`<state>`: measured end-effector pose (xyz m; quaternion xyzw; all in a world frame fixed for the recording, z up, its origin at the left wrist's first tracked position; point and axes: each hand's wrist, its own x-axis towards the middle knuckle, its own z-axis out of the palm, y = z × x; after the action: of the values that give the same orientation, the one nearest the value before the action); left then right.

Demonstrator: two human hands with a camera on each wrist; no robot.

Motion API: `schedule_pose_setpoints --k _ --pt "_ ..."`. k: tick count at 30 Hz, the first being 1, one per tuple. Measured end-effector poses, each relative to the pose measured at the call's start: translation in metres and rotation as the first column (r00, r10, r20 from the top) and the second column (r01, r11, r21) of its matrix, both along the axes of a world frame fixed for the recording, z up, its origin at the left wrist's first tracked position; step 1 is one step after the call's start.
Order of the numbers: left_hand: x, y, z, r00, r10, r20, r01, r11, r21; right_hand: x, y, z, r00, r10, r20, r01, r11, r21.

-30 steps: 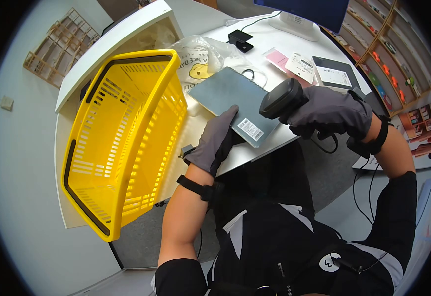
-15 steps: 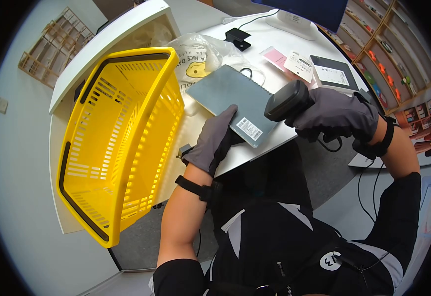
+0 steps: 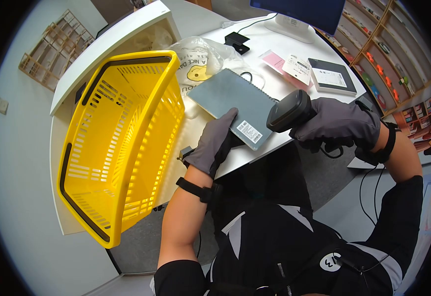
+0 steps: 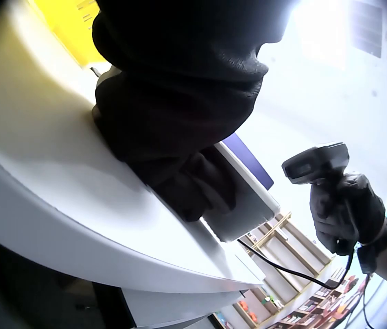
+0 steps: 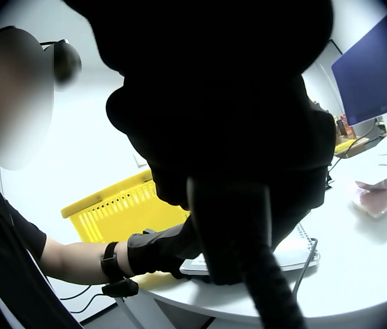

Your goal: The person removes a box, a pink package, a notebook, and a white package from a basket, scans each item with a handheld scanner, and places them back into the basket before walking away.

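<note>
A grey spiral-bound notebook lies at the front of the white table, a white barcode label at its near corner. My gloved left hand grips its near edge, thumb on the cover and the other fingers underneath. My gloved right hand holds a black barcode scanner by its handle, the head turned toward the label side of the notebook. In the left wrist view the scanner is raised above table level, its cable hanging down.
Left of the notebook stands a yellow shopping basket. Behind the notebook lie a printed plastic bag and a small black stand. Toward the back right are a pink-and-white package, a black-and-white box and a monitor.
The right hand and scanner have shifted slightly right and toward the body, a little farther from the notebook. The left hand keeps its hold on the notebook.
</note>
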<state>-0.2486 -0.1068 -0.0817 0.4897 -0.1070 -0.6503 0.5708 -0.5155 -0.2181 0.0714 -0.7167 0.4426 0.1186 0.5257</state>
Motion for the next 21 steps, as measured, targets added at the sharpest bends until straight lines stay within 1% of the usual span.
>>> schedule_pose_setpoints --k 1,4,5,8,9,11,13,15,16,18,19,21 --pt "0.001 -0.001 -0.003 1.0 -0.005 -0.005 0.005 1.0 -0.002 0.0 -0.001 -0.001 1.0 0.001 0.001 -0.001 1.0 -0.004" --pt "0.003 -0.003 -0.011 1.0 -0.013 -0.012 0.012 1.0 -0.014 0.004 0.0 0.002 0.999 -0.001 -0.043 -0.006 0.986 -0.165" --pt "0.004 -0.003 -0.015 1.0 -0.014 -0.016 0.014 1.0 -0.023 0.005 -0.001 0.001 0.999 -0.001 -0.041 -0.006 0.985 -0.17" --pt "0.004 -0.009 -0.028 1.0 -0.013 -0.019 0.012 0.999 -0.046 0.009 -0.005 -0.001 0.995 -0.041 -0.096 0.015 0.964 -0.266" --pt "0.001 -0.012 -0.032 0.998 -0.055 0.03 0.057 0.996 -0.073 0.007 -0.006 0.0 0.995 -0.032 -0.09 0.007 0.963 -0.27" --pt "0.011 -0.005 -0.037 0.985 -0.072 0.156 0.089 0.991 -0.103 0.008 -0.009 -0.007 0.998 -0.058 -0.024 0.049 0.959 -0.28" --pt "0.006 0.005 -0.012 0.923 -0.083 0.375 0.118 0.991 -0.07 0.01 -0.009 -0.018 0.98 -0.174 0.102 0.187 0.972 -0.141" --pt "0.006 0.003 -0.013 0.941 -0.091 0.325 0.115 0.992 -0.058 0.011 -0.019 -0.03 0.969 -0.242 0.06 0.246 0.966 -0.075" --pt "0.006 0.001 -0.014 0.94 -0.06 0.336 0.085 0.995 -0.058 0.014 -0.018 -0.033 0.975 -0.21 0.071 0.216 0.974 -0.074" --pt "0.005 0.001 -0.015 0.948 -0.08 0.309 0.097 0.995 -0.038 0.017 -0.016 -0.037 0.913 -0.361 0.187 0.351 0.932 0.088" --pt "0.007 0.001 -0.015 0.948 -0.058 0.313 0.075 0.996 -0.041 0.012 -0.027 -0.052 0.92 -0.34 0.192 0.33 0.94 0.086" --pt "0.009 0.0 -0.017 0.94 -0.09 0.328 0.104 0.994 -0.025 -0.005 -0.064 -0.101 0.899 -0.379 0.218 0.324 0.912 0.252"
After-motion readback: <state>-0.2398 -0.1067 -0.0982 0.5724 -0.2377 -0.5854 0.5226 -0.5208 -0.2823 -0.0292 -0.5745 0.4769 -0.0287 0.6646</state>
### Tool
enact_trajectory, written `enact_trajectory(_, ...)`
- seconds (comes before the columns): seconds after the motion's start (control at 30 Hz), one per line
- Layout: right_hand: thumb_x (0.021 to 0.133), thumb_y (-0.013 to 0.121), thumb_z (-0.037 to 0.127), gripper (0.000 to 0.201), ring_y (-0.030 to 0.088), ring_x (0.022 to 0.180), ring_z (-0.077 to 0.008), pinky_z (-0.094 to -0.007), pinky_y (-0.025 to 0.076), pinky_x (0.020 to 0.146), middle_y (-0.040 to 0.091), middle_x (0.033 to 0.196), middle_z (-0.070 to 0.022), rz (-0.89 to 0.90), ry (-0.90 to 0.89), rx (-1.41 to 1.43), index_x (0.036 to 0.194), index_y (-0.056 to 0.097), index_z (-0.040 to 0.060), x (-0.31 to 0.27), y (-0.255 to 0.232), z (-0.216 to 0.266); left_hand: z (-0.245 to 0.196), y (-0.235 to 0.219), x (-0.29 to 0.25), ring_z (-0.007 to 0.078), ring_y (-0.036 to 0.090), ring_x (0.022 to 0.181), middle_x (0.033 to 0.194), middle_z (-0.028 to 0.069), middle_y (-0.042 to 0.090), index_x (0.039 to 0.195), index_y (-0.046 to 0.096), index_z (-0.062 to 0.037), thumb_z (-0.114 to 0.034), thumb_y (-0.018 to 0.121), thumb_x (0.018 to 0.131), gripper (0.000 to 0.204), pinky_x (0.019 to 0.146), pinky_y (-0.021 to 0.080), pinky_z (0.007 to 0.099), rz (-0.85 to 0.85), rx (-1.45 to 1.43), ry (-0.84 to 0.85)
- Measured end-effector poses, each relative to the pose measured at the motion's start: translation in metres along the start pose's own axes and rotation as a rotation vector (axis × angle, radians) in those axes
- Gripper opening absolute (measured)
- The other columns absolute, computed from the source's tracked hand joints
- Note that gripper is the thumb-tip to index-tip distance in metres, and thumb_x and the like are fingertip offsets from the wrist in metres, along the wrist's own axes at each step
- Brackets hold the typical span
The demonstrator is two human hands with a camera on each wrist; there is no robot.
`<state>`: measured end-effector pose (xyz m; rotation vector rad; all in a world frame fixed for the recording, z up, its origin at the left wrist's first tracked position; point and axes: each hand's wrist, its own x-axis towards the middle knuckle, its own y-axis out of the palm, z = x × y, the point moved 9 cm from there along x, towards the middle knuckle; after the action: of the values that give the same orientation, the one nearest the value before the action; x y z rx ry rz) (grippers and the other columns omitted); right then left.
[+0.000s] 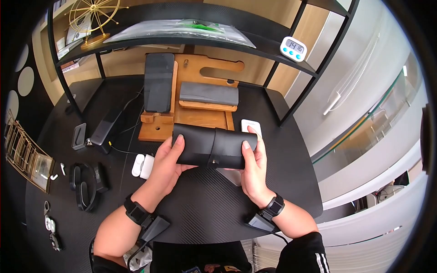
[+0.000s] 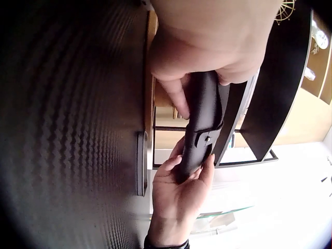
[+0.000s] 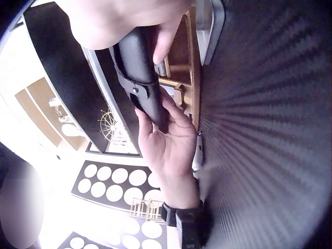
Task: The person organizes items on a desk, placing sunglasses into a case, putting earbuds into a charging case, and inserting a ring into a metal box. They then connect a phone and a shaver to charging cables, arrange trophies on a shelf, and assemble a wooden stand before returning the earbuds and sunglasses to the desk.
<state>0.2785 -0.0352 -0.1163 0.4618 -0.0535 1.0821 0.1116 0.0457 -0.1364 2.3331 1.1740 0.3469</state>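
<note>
Both of my hands hold a black leather glasses case [image 1: 195, 144] level above the desk, one at each end. A flap with a strap closes it, and a small metal stud sits at the strap's lower tip. My left hand [image 1: 166, 166] grips the left end, thumb on the front face and fingers behind. At the right end, my right hand [image 1: 255, 170] holds it the same way. In the left wrist view the stud side of the glasses case [image 2: 203, 104] shows between the hands. A flat device [image 1: 231, 176] on the desk is partly hidden below the case.
Behind stands a wooden organizer [image 1: 218, 119] with a phone [image 1: 159, 82] and a grey case [image 1: 209, 93]. A white earbud case [image 1: 146, 166], a black strap-like band [image 1: 84, 189] and keys [image 1: 53, 239] lie left. A timer [image 1: 293, 48] sits on the black shelf [image 1: 268, 53] above.
</note>
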Motion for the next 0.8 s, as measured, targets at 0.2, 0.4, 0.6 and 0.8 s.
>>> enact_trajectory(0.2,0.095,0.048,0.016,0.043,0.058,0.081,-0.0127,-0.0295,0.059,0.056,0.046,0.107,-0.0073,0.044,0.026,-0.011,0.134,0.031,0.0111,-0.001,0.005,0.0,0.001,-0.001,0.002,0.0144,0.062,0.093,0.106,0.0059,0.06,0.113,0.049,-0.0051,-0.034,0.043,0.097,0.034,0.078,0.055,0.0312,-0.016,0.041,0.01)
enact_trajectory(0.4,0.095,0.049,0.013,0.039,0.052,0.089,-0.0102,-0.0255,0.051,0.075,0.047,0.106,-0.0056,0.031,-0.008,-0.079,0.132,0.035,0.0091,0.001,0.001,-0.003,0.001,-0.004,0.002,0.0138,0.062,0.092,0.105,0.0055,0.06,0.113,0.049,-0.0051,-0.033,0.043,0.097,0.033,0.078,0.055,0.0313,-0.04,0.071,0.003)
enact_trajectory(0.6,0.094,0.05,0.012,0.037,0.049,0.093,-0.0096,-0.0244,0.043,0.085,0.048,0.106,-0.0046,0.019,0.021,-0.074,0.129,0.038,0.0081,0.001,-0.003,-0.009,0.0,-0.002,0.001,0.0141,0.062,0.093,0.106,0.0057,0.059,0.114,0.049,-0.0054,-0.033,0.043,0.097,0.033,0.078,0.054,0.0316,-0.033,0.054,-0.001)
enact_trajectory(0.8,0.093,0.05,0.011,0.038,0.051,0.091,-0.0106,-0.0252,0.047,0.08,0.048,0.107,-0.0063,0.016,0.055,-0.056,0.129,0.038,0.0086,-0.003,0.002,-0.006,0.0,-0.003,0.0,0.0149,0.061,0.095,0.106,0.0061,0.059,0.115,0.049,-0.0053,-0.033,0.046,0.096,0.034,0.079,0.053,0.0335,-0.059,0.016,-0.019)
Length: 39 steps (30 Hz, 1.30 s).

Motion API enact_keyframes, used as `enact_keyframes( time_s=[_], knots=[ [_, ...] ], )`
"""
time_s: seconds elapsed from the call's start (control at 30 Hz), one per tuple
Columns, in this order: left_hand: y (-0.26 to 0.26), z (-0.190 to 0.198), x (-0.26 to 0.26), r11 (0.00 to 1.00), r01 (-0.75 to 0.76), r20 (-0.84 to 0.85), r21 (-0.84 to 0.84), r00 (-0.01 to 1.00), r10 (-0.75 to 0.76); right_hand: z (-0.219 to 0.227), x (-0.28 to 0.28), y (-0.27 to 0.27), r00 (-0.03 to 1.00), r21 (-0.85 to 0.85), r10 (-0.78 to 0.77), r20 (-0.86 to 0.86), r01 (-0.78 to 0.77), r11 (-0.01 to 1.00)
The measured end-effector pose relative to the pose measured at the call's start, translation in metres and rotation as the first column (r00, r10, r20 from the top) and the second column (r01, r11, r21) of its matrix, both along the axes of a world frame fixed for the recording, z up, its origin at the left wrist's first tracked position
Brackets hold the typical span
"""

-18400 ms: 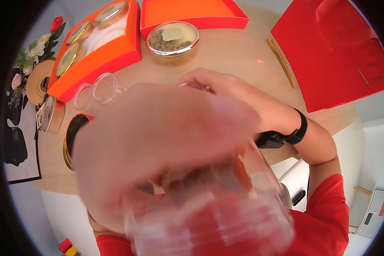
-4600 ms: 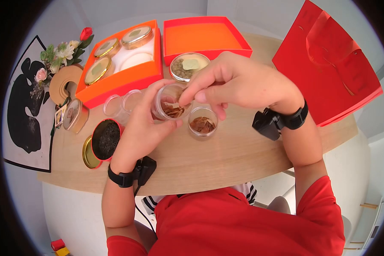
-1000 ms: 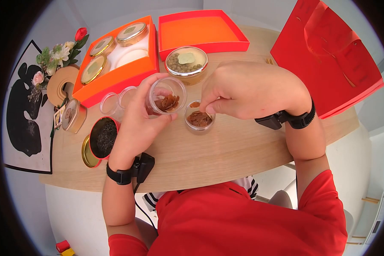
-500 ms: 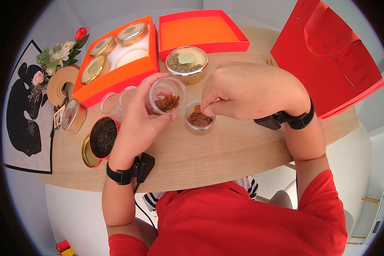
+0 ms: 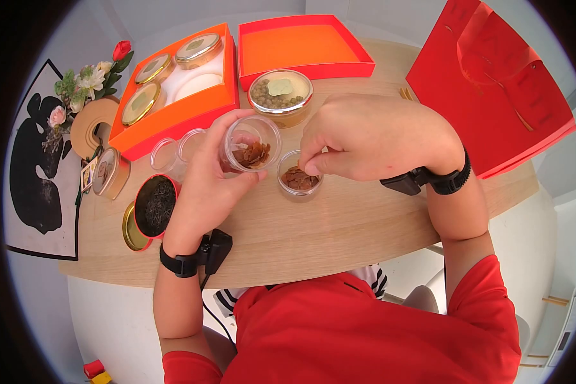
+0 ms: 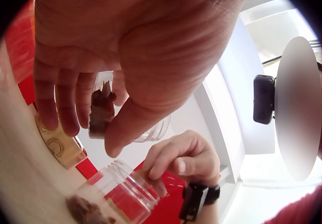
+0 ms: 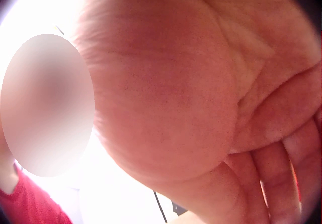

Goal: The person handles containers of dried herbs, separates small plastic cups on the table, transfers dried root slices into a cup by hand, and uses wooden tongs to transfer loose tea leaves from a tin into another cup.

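The left hand (image 5: pixel 210 182) grips a clear round jar (image 5: pixel 272 137), tilted, with brown flakes (image 5: pixel 253 154) inside. In the left wrist view, the thumb and fingers of the left hand (image 6: pixel 126 68) surround this jar. Another clear jar (image 5: pixel 299 194) stands upright on the table, holding brown flakes (image 5: pixel 300 180). At its mouth is the right hand (image 5: pixel 381 137), thumb and forefinger bent downward; whether they pinch a flake is hidden. The left wrist view shows fingers of the right hand (image 6: pixel 183 158) at the standing jar's mouth (image 6: pixel 133 189). Mostly palm of the right hand (image 7: pixel 171 93) fills the right wrist view.
An orange box (image 5: pixel 173 109) with gold-lidded jars and its lid (image 5: pixel 301 48) lie behind. Nearby are a jar of greenish balls (image 5: pixel 278 102), a red bag (image 5: pixel 486 96), empty clear jars (image 5: pixel 164 155), a dark-filled tin (image 5: pixel 157 206) and flowers (image 5: pixel 89 80).
Since about half a second ago, the right fingertips have shifted slightly at the standing jar's mouth, and the orange flake that stuck up there is lower or covered. The left hand and its jar have stayed put.
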<state>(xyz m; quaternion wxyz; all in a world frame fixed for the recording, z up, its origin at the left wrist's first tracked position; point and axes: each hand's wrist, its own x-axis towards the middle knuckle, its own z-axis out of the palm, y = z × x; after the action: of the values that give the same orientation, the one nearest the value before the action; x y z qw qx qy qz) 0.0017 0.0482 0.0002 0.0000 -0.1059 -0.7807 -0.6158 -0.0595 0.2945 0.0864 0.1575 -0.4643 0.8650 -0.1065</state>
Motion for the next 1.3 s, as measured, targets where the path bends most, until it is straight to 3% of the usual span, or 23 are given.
enact_keyframes(
  time_s=[0.13, 0.27, 0.4, 0.5, 0.57, 0.6, 0.67, 0.7, 0.77, 0.8, 0.9, 1.0, 1.3],
  knots=[
    [-0.003, -0.007, -0.001, 0.999, -0.005, -0.084, -0.043, 0.996, 0.001, 0.001, 0.001, -0.001, 1.000, 0.004, -0.007, 0.013, 0.007, 1.000],
    [-0.002, -0.005, -0.001, 0.998, -0.010, -0.090, -0.066, 0.996, 0.004, -0.004, 0.001, 0.002, 1.000, -0.064, -0.005, 0.028, 0.007, 0.998],
    [-0.002, -0.002, 0.000, 0.999, 0.012, -0.058, -0.034, 0.998, -0.014, 0.001, 0.003, 0.001, 1.000, -0.030, -0.004, 0.000, 0.004, 1.000],
    [-0.003, -0.002, -0.001, 0.999, 0.036, -0.071, -0.028, 0.997, -0.038, 0.009, 0.010, 0.001, 0.997, -0.042, -0.069, -0.029, 0.068, 0.997],
    [-0.003, -0.004, -0.001, 0.998, 0.044, -0.111, -0.037, 0.993, -0.048, 0.003, 0.011, 0.003, 0.998, -0.418, 0.006, -0.055, -0.028, 0.908],
    [-0.002, -0.004, -0.002, 0.999, 0.048, -0.116, -0.013, 0.992, -0.050, 0.001, 0.012, 0.001, 0.998, -0.419, 0.006, -0.055, -0.029, 0.908],
    [-0.001, -0.005, -0.001, 0.998, 0.056, -0.122, 0.009, 0.991, -0.054, -0.002, 0.016, -0.006, 0.985, -0.569, 0.092, -0.149, -0.162, 0.807],
    [0.000, -0.005, -0.001, 0.999, 0.049, -0.137, 0.011, 0.989, -0.047, -0.006, 0.021, -0.008, 0.985, -0.569, 0.090, -0.150, -0.161, 0.806],
    [0.000, -0.006, -0.001, 0.999, 0.042, -0.154, 0.012, 0.987, -0.040, -0.015, 0.030, -0.011, 0.943, -0.500, -0.006, -0.332, -0.170, 0.849],
    [0.000, -0.006, -0.001, 0.999, 0.045, -0.138, 0.020, 0.990, -0.041, -0.019, 0.029, -0.013, 0.927, -0.400, 0.066, -0.368, -0.222, 0.889],
    [0.000, -0.005, -0.001, 0.999, 0.045, -0.123, 0.026, 0.992, -0.042, -0.033, 0.033, -0.020, 0.912, -0.404, 0.056, -0.405, -0.234, 0.884],
    [0.000, -0.005, -0.002, 0.999, 0.046, -0.123, 0.028, 0.991, -0.043, -0.039, 0.033, -0.025, 0.912, -0.291, 0.063, -0.405, -0.194, 0.937],
    [-0.001, -0.007, -0.001, 0.999, 0.037, -0.144, -0.033, 0.989, -0.042, -0.053, 0.029, -0.030, 0.939, -0.337, 0.061, -0.338, -0.182, 0.924]
  ],
)
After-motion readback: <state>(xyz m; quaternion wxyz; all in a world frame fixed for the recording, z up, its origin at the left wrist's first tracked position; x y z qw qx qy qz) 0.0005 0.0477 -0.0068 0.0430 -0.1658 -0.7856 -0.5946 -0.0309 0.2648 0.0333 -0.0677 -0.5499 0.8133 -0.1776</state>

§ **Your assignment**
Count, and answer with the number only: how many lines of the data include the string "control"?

§ **Solution**
2